Hdu3685 (combination of geometric center of gravity and convex hull) and hdu3685 convex hull
Question: Give a polygon (it may be a concave polygon ). Ask how many methods can be used to make it stable. Of course, the principle of stability is that the center of gravity is laid down within the Support Point.

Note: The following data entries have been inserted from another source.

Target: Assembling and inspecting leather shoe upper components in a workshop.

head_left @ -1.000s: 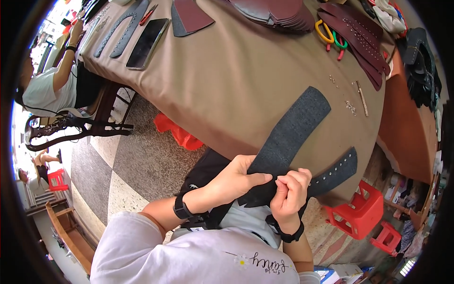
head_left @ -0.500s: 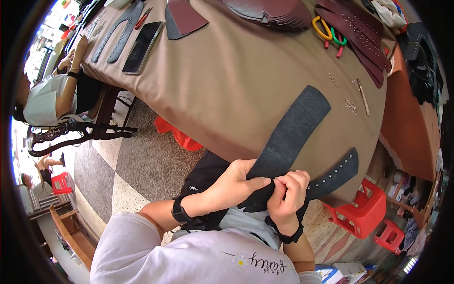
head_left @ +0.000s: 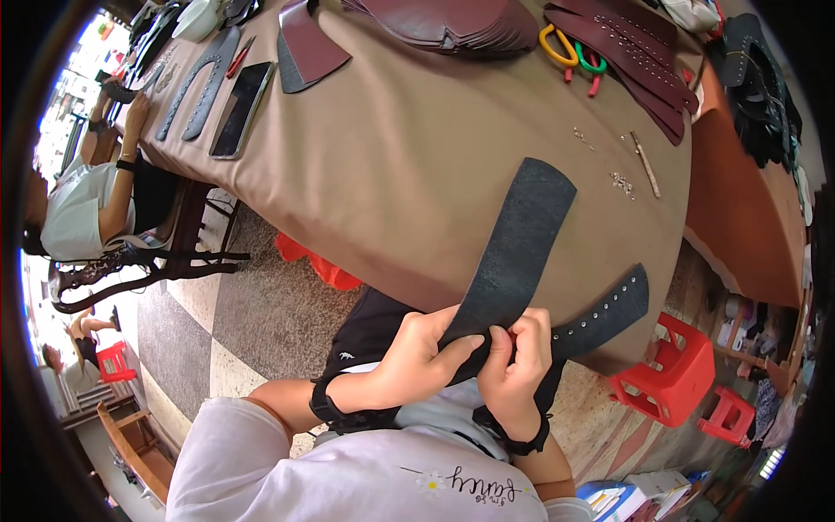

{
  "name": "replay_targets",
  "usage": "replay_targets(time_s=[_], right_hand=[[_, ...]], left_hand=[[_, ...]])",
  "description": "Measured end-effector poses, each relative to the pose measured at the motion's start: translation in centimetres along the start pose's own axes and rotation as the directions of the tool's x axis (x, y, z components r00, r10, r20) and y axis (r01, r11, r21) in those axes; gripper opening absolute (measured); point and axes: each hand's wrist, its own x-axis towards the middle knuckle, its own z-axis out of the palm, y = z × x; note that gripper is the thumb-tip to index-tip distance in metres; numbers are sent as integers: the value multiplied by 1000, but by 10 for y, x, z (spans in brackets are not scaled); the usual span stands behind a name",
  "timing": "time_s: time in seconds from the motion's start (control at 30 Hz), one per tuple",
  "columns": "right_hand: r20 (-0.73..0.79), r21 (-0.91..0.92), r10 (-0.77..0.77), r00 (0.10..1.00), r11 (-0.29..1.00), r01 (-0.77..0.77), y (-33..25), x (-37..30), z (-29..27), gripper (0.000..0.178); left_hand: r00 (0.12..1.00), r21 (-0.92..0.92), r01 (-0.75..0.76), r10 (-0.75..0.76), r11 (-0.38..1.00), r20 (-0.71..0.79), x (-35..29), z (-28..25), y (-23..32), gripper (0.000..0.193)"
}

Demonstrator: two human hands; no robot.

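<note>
A wide black leather strip (head_left: 519, 235) runs from my hands out over the table edge, its plain side up. My left hand (head_left: 426, 357) is closed on its near end, thumb on top. Right beside it, my right hand (head_left: 515, 358) pinches the same leather, thumb and bent fingers pressed together. Whatever lies between the fingertips is too small to make out. A black leather band with a row of metal studs (head_left: 609, 311) reaches from behind my right hand onto the table. My hands hide whether it joins the plain strip.
Small metal studs (head_left: 622, 184) lie near a thin stick (head_left: 645, 163). Farther off are yellow-and-green-handled scissors (head_left: 558, 43), maroon studded strips (head_left: 622, 52), stacked maroon leather (head_left: 452, 22), a phone (head_left: 242, 110) and a U-shaped black piece (head_left: 200, 83). A person (head_left: 87, 200) sits at left; a red stool (head_left: 670, 370) stands at right.
The view has shifted a little, moving the table things. My hands keep hold of the leather, and the plain strip stands slightly steeper. The seated person's hands have moved, with a dark piece now raised.
</note>
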Motion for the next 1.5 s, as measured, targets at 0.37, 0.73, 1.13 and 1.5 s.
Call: replay_targets(time_s=[0.37, 0.73, 1.13, 1.5], right_hand=[[345, 125, 184, 920, 963, -240, 8, 62, -63, 4], [126, -206, 98, 987, 976, -71, 104, 179, -94, 10], [252, -266, -35, 967, 958, 104, 105, 180, -94, 6], [372, -172, -25, 928, 981, 95, 39, 141, -104, 3]], left_hand=[[978, -226, 206, -210, 952, 6, 9, -11, -1, 15], [970, -310, 239, -237, 920, 44, 19, -14, -10, 10], [959, -304, 281, -258, 910, 114, 17, -13, -13, 12], [964, -486, 266, -224, 832, 144, 21, -13, -18, 28]])
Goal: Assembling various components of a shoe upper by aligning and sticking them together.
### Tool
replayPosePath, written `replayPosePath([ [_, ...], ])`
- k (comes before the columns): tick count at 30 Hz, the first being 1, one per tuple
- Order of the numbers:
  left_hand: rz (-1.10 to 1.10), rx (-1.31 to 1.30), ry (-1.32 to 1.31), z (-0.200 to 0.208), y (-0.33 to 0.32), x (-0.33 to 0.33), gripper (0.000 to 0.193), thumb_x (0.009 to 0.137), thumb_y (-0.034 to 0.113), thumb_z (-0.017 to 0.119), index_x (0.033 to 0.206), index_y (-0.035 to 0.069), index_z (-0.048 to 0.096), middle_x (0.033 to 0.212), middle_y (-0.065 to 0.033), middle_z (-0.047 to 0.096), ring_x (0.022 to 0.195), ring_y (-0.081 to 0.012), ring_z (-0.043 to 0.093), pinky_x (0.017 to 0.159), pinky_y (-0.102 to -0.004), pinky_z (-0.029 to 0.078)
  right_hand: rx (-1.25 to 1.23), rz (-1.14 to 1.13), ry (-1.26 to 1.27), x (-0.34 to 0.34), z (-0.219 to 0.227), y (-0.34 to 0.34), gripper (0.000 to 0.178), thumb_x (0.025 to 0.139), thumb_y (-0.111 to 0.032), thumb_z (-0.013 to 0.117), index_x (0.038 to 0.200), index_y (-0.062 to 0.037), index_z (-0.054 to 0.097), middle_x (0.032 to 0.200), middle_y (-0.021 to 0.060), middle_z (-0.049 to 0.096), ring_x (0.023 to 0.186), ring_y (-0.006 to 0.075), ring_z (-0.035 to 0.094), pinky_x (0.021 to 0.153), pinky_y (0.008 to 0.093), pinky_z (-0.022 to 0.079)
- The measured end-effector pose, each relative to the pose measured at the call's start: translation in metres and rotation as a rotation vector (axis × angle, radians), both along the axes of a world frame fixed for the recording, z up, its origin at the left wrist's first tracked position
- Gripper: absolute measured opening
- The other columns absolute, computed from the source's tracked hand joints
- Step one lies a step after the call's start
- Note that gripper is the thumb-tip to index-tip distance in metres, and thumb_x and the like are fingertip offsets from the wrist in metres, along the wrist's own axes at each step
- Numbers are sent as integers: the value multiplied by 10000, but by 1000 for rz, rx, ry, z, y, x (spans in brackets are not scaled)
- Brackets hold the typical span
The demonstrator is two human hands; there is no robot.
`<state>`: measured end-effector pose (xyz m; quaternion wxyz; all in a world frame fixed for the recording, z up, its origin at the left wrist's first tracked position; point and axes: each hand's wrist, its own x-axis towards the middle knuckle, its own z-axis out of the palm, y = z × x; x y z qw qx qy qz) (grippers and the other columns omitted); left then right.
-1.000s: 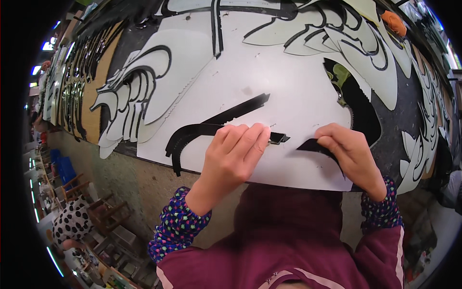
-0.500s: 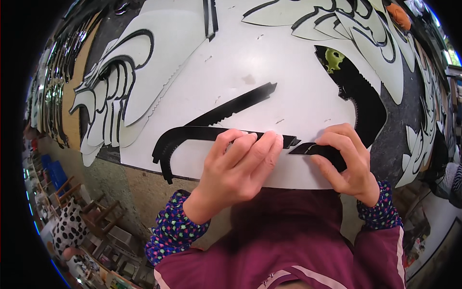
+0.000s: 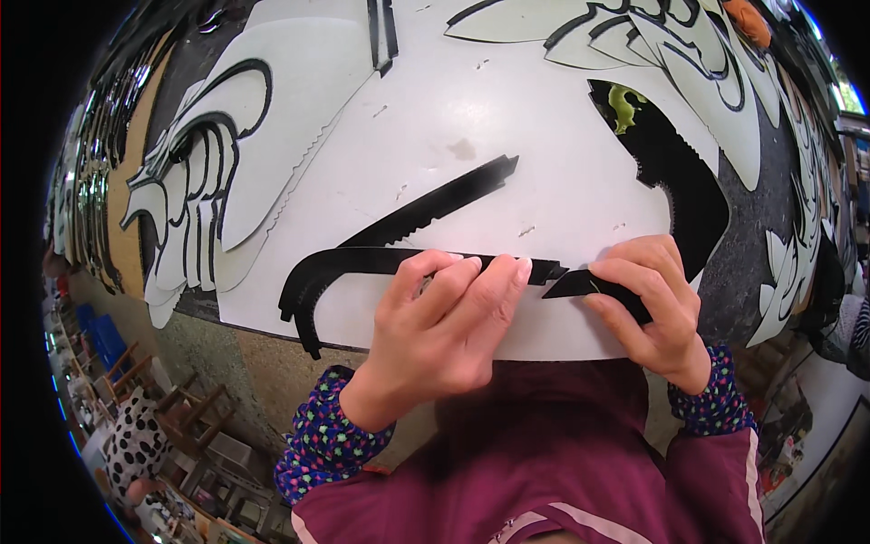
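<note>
My left hand point(image 3: 444, 326) has its fingers bent over a long black curved strip point(image 3: 349, 258), fingertips pressed along its straight part; its thumb is hidden. The strip hooks downward at its left end, where another dark edge lies beneath it. Between thumb and fingers, my right hand point(image 3: 651, 308) pinches a smaller black curved piece point(image 3: 573, 283). That piece's pointed tip lies close by the strip's right end; whether they touch I cannot tell. Behind my left hand lies another black strip point(image 3: 444, 199) with a jagged edge. Beyond my right hand is a broad black curved piece point(image 3: 684, 186) bearing a yellow-green shiny patch point(image 3: 624, 108).
The white board point(image 3: 453, 104) reaches to my body. Stacked white shapes with dark edges point(image 3: 204, 172) lie at left, and more white shapes point(image 3: 698, 77) at far right. A narrow black strip point(image 3: 382, 36) lies at the far edge. Wooden stools point(image 3: 195, 412) stand on the floor at left.
The view has shifted slightly, so the board sits a little further left in it. Both hands keep their hold with almost no movement.
</note>
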<state>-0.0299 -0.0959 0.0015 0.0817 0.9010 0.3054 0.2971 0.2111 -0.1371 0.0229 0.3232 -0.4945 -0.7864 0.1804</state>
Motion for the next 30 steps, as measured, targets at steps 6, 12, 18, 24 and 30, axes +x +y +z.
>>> replayPosePath([
  [6, 10, 24, -28, -4, -1, -2, 421, 657, 16, 641, 1060, 7, 762, 1035, -53, 673, 870, -184, 581, 775, -341, 501, 15, -5, -18, -4, 0, 1, 370, 712, -12, 823, 1047, 12, 666, 952, 133, 640, 831, 288, 596, 710, 355, 495],
  [12, -2, 21, -41, -4, 0, -2, 418, 653, 17, 647, 1055, 3, 761, 1036, -52, 671, 868, -186, 581, 777, -341, 502, 23, -6, -44, -4, 1, 1, 372, 705, -3, 823, 1046, 9, 673, 958, 132, 640, 840, 288, 593, 716, 355, 498],
  [18, -17, 5, -53, -4, 0, 0, 412, 654, 15, 652, 1052, 2, 760, 1040, -51, 667, 867, -189, 589, 778, -346, 503, 24, -6, -54, -2, 1, 1, 369, 701, 2, 822, 1043, 7, 682, 962, 126, 634, 850, 286, 591, 718, 355, 500],
  [24, 10, -10, -52, -4, -1, 1, 283, 736, 27, 676, 1009, 7, 750, 1028, -40, 665, 864, -174, 582, 786, -355, 490, 37, 9, -57, -1, 1, 4, 369, 694, 1, 827, 1035, 9, 686, 960, 123, 629, 846, 281, 593, 712, 355, 506],
  [30, 15, 2, -56, -3, 0, -1, 404, 654, 6, 662, 1046, 1, 762, 1044, -45, 672, 871, -188, 591, 762, -342, 501, 35, 60, -58, 4, 1, 6, 374, 682, 10, 829, 1029, 15, 690, 950, 124, 634, 827, 280, 597, 694, 352, 507],
])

Solution: because it may be a concave polygon, first obtain the convex hull of the polygon. This is all points that will touch the ground when placed. Then the center of gravity and the convex side of the day are determined to be stable;
Code:
/******************************************************* @author:xiefubao*******************************************************/#pragma comment(linker, "/STACK:102400000,102400000")#include <iostream>#include <cstring>#include <cstdlib>#include <cstdio>#include <queue>#include <vector>#include <algorithm>#include <cmath>#include <map>#include <set>#include <string.h>//freopen ("in.txt" , "r" , stdin);using namespace std;#define eps 1e-8#define zero(_) (_<=eps)const double pi=acos(-1.0);typedef long long LL;const int Max=100010;const LL INF=0x3FFFFFFF;struct point{ double x,y;};point points[50005];point focus;int top;int stack[50005];int N;double mult(point a,point b,point c){ a.x-=c.x; a.y-=c.y; b.x-=c.x; b.y-=c.y; return a.x*b.y-a.y*b.x;}double dis(const point& a,const point& b){ return (a.x-b.x)*(a.x-b.x)+(a.y-b.y)*(a.y-b.y);}bool operator<(point a,point b){ if(mult(a,b,points[0])>0||(mult(a,b,points[0])==0 && a.x<b.x)) return true; else return false;}point OK(point a,point b,point c){ point ans; ans.x=(a.x+b.x+c.x)/3; ans.y=(a.y+b.y+c.y)/3; return ans;}void getFocus(point& focus,point* points,int N){ focus.x=0; focus.y=0; double base=0; for(int i=2; i<N; i++) { double t=mult(points[0],points[i-1],points[i]); point pp=OK(points[0],points[i-1],points[i]); focus.x+=t*pp.x; focus.y+=t*pp.y; base+=t; } focus.x/=base; focus.y/=base;}int getans(){ int ans=0; for(int i=0; i<top; i++) { double l=dis(focus,points[stack[i]]); double r=dis(focus,points[stack[i+1]]); double u=dis(points[stack[i]],points[stack[i+1]]); if(l+u>r&&r+u>l) ans++; } double l=dis(focus,points[stack[top]]); double r=dis(focus,points[stack[0]]); double u=dis(points[stack[top]],points[stack[0]]); if(l+u>r&&r+u>l) ans++; return ans;}void graham(int n){ int mi=0; for(int i=1; i<n; i++) { if(points[i].y<points[mi].y||(points[i].y==points[mi].y&&points[i].x<points[mi].x)) mi=i; } point a=points[0]; points[0]=points[mi]; points[mi]=a; sort(points+1,points+n); stack[0]=0; stack[1]=1; stack[2]=2; top=2; for(int i=3; i<n; i++) { while(top>0&&mult(points[stack[top]],points[stack[top-1]],points[i])>=0) { top--; } stack[++top]=i; }}int main(){ int t; cin>>t; while(t--) { scanf("%d",&N); for(int i=0; i<N; i++) { scanf("%lf%lf",&points[i].x,&points[i].y); } getFocus(); graham(N); cout<<getans()<<endl; } return 0;}
What is the geometric center and center of gravity? Different? Contact ?? Dizzy ,?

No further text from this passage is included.